What the exercise asks =>
Working from the top of the records below, reproduce each line exactly, ending once you have written the line containing "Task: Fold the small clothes".

+ + + +

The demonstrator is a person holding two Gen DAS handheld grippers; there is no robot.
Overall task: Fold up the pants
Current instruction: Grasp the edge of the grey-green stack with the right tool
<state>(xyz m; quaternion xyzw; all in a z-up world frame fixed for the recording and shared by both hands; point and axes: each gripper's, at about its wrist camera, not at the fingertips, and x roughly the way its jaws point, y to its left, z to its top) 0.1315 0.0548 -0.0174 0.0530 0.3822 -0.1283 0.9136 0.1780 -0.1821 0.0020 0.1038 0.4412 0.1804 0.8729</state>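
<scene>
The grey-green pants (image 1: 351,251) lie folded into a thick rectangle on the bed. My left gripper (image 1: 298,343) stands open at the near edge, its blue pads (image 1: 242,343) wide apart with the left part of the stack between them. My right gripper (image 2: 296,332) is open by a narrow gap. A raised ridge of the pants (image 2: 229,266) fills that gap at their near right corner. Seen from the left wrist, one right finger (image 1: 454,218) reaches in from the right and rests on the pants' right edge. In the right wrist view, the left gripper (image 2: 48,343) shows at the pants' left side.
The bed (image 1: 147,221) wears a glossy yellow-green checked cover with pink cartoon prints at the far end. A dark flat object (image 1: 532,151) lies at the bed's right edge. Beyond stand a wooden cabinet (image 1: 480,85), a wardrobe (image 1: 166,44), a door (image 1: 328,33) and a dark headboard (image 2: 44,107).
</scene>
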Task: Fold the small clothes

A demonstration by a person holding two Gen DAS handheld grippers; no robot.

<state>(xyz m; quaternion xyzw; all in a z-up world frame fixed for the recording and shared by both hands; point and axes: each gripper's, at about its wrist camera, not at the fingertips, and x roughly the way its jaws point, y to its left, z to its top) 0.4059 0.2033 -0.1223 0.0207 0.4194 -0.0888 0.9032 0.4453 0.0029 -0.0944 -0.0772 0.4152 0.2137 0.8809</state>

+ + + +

Exercise response =>
The demonstrator is a person holding two Gen DAS handheld grippers; there is no robot.
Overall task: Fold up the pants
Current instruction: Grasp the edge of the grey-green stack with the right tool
<state>(xyz m; quaternion xyzw; all in a z-up world frame fixed for the recording and shared by both hands; point and axes: each gripper's, at about its wrist camera, not at the fingertips, and x roughly the way its jaws point, y to its left, z to its top) 0.1315 0.0548 -0.0174 0.0530 0.3822 -0.1283 0.9136 0.1780 -0.1821 0.0020 0.1038 0.4412 0.1804 0.8729</state>
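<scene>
The grey-green pants (image 1: 351,251) lie folded into a thick rectangle on the bed. My left gripper (image 1: 298,343) stands open at the near edge, its blue pads (image 1: 242,343) wide apart with the left part of the stack between them. My right gripper (image 2: 296,332) is open by a narrow gap. A raised ridge of the pants (image 2: 229,266) fills that gap at their near right corner. Seen from the left wrist, one right finger (image 1: 454,218) reaches in from the right and rests on the pants' right edge. In the right wrist view, the left gripper (image 2: 48,343) shows at the pants' left side.
The bed (image 1: 147,221) wears a glossy yellow-green checked cover with pink cartoon prints at the far end. A dark flat object (image 1: 532,151) lies at the bed's right edge. Beyond stand a wooden cabinet (image 1: 480,85), a wardrobe (image 1: 166,44), a door (image 1: 328,33) and a dark headboard (image 2: 44,107).
</scene>
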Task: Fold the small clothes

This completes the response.